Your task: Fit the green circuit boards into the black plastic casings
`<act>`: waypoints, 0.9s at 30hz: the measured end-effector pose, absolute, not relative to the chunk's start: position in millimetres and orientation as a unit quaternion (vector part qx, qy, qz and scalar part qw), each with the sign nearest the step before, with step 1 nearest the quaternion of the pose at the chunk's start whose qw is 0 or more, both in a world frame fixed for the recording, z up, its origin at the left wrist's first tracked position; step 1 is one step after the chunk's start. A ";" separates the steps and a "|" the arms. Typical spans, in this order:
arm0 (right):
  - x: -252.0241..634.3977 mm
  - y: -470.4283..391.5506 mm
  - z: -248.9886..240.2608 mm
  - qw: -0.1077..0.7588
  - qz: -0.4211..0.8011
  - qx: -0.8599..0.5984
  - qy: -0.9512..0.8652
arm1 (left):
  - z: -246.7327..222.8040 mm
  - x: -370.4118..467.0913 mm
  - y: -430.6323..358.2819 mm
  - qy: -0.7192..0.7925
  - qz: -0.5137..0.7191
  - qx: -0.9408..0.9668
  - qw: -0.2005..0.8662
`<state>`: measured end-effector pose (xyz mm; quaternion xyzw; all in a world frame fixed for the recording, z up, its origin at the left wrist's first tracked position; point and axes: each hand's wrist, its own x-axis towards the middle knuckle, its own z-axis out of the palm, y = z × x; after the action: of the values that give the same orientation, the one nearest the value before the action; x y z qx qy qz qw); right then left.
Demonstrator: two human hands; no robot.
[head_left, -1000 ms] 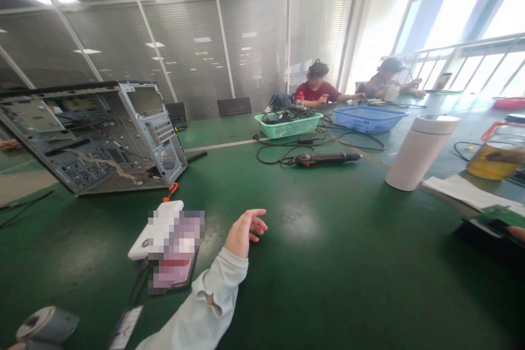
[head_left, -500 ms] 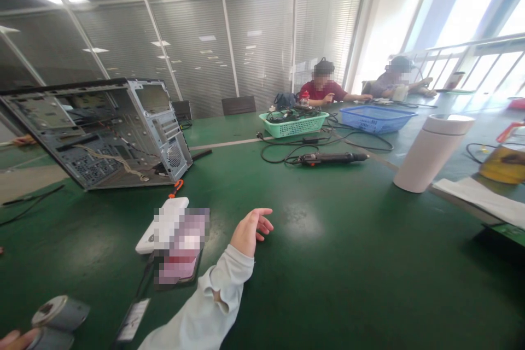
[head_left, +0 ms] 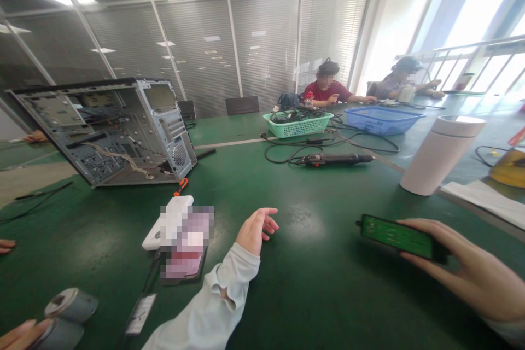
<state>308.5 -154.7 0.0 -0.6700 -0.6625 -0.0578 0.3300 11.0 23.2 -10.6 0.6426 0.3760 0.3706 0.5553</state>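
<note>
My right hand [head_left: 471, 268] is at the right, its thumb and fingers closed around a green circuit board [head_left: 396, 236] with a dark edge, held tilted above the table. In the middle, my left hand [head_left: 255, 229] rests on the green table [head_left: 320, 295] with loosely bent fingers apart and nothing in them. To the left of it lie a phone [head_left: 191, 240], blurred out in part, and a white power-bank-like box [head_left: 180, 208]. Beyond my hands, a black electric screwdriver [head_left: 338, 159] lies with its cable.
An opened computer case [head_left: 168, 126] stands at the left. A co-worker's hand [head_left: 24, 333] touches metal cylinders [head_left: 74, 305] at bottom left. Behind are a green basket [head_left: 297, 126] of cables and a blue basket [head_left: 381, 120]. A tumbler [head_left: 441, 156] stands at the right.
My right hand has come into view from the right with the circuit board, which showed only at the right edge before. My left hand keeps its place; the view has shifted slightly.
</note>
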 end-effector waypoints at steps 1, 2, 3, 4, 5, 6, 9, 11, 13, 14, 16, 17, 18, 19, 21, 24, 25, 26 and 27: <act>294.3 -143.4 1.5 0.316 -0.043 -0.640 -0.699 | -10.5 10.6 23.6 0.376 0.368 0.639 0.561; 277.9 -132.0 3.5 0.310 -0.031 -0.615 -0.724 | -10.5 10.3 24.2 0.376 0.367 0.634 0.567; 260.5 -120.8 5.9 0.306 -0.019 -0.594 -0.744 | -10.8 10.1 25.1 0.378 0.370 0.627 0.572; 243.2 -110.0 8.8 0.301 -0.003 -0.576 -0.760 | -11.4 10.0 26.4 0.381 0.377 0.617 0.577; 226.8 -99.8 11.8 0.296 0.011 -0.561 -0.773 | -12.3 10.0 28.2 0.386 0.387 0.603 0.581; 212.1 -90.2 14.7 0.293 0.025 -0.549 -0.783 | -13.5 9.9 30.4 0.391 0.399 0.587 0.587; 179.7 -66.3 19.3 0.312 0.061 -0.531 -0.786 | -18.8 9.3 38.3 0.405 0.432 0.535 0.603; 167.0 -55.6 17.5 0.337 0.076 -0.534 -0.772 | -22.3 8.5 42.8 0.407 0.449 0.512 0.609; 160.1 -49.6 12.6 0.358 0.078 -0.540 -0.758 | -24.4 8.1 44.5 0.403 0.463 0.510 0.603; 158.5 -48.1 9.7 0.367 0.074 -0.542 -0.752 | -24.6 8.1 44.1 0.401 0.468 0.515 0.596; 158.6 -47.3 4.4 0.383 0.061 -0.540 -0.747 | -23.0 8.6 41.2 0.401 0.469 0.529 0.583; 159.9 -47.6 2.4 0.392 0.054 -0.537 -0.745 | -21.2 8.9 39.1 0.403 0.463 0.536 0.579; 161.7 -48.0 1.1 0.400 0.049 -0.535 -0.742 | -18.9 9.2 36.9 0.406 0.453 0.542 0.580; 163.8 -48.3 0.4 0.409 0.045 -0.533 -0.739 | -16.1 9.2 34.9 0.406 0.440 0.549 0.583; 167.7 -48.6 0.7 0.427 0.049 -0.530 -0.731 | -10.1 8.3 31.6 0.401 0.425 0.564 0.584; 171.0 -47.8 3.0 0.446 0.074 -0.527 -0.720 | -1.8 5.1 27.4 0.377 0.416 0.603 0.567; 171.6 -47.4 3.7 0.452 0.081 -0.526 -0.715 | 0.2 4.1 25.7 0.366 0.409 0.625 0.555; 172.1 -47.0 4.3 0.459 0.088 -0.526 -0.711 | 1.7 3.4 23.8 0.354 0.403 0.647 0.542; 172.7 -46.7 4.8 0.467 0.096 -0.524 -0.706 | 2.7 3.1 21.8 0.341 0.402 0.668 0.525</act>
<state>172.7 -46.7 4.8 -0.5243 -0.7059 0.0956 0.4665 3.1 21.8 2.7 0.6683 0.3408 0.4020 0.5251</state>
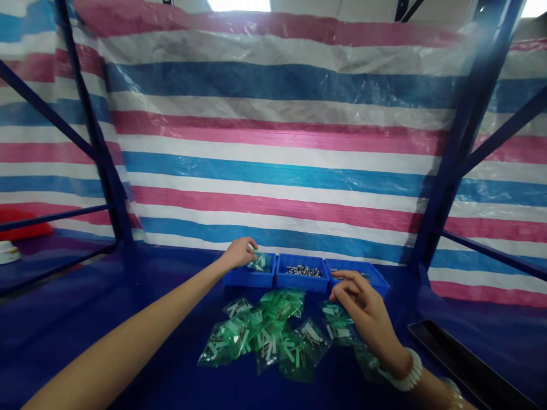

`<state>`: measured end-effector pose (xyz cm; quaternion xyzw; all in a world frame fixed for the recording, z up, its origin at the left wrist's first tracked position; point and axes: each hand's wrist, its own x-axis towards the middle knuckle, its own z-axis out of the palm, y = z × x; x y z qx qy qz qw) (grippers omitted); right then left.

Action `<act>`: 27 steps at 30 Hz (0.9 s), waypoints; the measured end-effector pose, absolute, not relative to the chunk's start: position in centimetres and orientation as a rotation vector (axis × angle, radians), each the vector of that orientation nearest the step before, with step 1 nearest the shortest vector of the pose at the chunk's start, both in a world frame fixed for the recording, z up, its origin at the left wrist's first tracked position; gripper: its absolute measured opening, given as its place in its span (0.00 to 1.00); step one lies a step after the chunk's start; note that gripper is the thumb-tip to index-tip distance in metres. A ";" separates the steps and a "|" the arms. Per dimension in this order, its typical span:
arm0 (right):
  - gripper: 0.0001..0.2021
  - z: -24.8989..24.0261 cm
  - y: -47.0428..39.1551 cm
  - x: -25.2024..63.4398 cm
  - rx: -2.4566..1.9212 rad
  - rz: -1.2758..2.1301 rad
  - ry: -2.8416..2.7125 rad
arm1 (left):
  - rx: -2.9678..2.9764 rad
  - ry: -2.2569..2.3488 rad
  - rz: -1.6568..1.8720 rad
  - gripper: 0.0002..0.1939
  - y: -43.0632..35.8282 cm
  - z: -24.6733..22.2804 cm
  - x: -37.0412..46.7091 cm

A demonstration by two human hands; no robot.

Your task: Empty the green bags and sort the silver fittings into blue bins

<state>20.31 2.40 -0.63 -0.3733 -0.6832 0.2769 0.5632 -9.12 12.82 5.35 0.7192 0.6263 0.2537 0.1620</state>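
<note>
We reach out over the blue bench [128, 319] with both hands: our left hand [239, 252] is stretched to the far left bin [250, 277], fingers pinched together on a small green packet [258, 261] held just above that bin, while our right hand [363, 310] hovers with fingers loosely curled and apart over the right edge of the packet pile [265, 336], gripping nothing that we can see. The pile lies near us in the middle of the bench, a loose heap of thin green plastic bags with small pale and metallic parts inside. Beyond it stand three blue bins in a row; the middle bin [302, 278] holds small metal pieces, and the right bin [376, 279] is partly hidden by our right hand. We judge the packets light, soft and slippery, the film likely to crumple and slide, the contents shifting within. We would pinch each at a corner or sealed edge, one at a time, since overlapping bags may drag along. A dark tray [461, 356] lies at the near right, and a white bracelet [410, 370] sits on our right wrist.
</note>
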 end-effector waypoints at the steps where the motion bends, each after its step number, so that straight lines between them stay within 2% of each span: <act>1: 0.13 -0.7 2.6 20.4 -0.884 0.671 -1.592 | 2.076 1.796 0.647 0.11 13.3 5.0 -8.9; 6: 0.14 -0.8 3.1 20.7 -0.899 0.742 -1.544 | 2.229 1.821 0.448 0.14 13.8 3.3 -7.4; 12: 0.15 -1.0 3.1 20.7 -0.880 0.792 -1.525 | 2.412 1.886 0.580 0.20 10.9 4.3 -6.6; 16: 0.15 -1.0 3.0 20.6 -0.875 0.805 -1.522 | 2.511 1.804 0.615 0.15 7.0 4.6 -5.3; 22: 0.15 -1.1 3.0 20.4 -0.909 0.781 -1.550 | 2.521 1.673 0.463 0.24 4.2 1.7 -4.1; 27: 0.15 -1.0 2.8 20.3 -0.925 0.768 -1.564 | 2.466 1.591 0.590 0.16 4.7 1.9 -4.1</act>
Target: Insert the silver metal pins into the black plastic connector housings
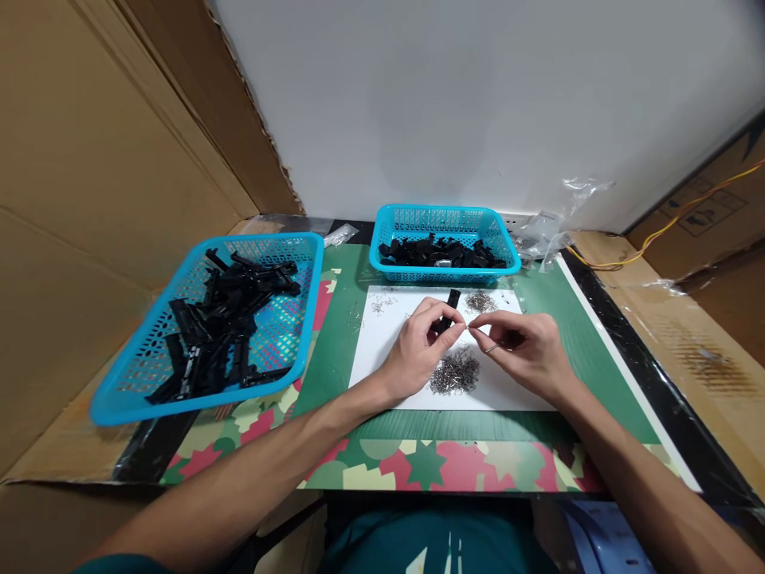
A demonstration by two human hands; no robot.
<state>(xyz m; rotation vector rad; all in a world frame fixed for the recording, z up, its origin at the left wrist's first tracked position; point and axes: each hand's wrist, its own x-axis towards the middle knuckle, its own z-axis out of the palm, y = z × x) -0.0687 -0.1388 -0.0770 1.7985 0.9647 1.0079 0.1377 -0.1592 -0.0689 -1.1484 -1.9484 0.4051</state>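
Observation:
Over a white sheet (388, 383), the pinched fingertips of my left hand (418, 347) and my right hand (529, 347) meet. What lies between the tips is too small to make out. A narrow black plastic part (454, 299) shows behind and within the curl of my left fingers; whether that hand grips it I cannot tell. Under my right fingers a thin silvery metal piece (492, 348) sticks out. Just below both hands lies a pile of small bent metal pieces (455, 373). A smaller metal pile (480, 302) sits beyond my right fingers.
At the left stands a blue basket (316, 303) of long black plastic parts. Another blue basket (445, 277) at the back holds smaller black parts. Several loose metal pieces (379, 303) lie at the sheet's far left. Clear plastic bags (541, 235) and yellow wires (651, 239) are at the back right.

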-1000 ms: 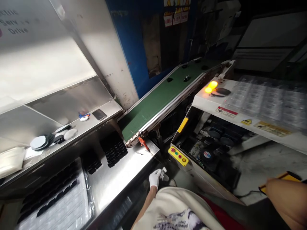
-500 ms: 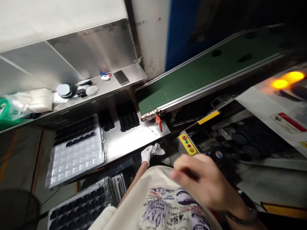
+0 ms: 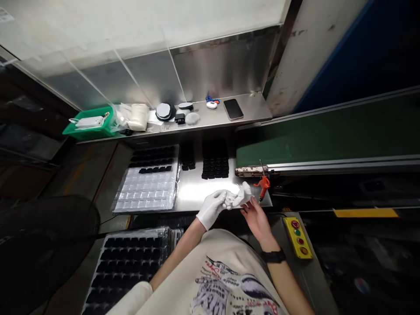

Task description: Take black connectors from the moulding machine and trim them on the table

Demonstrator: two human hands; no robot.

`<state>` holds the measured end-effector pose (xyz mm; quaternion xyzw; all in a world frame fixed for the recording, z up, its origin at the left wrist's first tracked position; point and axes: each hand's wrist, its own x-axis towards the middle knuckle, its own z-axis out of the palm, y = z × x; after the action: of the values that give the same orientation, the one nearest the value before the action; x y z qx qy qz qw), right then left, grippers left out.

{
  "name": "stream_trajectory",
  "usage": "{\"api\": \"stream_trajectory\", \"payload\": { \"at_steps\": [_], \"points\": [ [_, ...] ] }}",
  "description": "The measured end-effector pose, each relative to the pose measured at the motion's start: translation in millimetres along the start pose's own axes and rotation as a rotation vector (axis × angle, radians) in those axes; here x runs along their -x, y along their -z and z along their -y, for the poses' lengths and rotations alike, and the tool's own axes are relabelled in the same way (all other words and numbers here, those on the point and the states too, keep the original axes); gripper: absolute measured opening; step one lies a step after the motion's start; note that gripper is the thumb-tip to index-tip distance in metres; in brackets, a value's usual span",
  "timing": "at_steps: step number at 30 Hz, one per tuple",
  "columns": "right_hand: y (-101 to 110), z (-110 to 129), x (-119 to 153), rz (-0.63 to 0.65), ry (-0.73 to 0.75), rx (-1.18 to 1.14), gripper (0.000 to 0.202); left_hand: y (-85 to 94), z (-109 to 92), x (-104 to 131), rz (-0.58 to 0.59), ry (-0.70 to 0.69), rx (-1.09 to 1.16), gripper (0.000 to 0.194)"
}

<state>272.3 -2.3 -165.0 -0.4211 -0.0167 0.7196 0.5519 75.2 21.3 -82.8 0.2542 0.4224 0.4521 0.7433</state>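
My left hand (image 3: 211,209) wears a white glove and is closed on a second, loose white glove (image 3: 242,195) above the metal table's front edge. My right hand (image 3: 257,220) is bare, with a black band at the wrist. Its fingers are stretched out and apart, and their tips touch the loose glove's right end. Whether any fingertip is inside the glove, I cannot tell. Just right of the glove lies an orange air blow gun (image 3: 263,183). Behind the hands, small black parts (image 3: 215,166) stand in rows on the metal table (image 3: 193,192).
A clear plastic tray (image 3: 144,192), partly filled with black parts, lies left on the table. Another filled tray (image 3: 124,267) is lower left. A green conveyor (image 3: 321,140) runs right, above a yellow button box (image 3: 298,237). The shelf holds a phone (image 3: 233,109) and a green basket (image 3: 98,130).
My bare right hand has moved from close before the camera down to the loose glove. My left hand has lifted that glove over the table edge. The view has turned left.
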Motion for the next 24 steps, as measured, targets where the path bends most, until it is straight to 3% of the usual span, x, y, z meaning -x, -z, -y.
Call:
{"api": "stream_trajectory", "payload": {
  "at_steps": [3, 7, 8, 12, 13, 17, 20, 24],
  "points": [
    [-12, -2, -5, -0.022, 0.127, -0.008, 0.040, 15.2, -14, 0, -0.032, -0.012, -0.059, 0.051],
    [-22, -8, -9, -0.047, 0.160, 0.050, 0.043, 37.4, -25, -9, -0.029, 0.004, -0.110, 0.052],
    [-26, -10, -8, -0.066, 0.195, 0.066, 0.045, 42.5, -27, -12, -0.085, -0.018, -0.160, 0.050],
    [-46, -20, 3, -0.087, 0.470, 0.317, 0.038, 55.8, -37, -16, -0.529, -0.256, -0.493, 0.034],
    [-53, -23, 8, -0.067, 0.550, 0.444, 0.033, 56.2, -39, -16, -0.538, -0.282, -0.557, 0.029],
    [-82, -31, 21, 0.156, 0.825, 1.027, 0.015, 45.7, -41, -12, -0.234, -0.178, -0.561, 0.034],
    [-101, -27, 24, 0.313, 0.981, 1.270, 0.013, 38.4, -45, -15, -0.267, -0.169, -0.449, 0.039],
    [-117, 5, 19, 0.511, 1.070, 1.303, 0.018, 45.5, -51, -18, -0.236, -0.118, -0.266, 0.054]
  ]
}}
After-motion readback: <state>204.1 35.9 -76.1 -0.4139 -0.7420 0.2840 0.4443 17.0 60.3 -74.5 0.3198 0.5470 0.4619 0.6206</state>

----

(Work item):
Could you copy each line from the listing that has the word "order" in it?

(Finished exercise):
`<act>`: waypoints, 0.9s at 30hz: the measured end-effector pose, absolute, not relative to the chunk's start: position in millimetres and orientation as a unit quaternion (vector part qx, qy, qz and scalar part qw), each with the sign nearest the step before, with step 1 nearest the quaternion of the pose at the chunk's start whose qw is 0 or more, both in a world frame fixed for the recording, z up, its origin at the left wrist's first tracked position; step 1 is one step after the chunk's start. A ";" separates the steps and a "|" the arms. Typical spans, in this order:
Action `<act>`: 27 steps at 30 Hz (0.9 s), waypoints; the measured end-effector pose, absolute, not relative to the chunk's start: position in centimetres and orientation as a rotation vector (axis × angle, radians), each the vector of that orientation nearest the step before, with step 1 nearest the shortest vector of the pose at the chunk's start, both in a world frame fixed for the recording, z up, its origin at the left wrist's first tracked position; gripper: its absolute measured opening, given as its place in its span (0.00 to 1.00); step one lies a step after the chunk's start; note that gripper is the thumb-tip to index-tip distance in metres. A ";" separates the steps and a "|" the arms. Per dimension in this order, its typical span:

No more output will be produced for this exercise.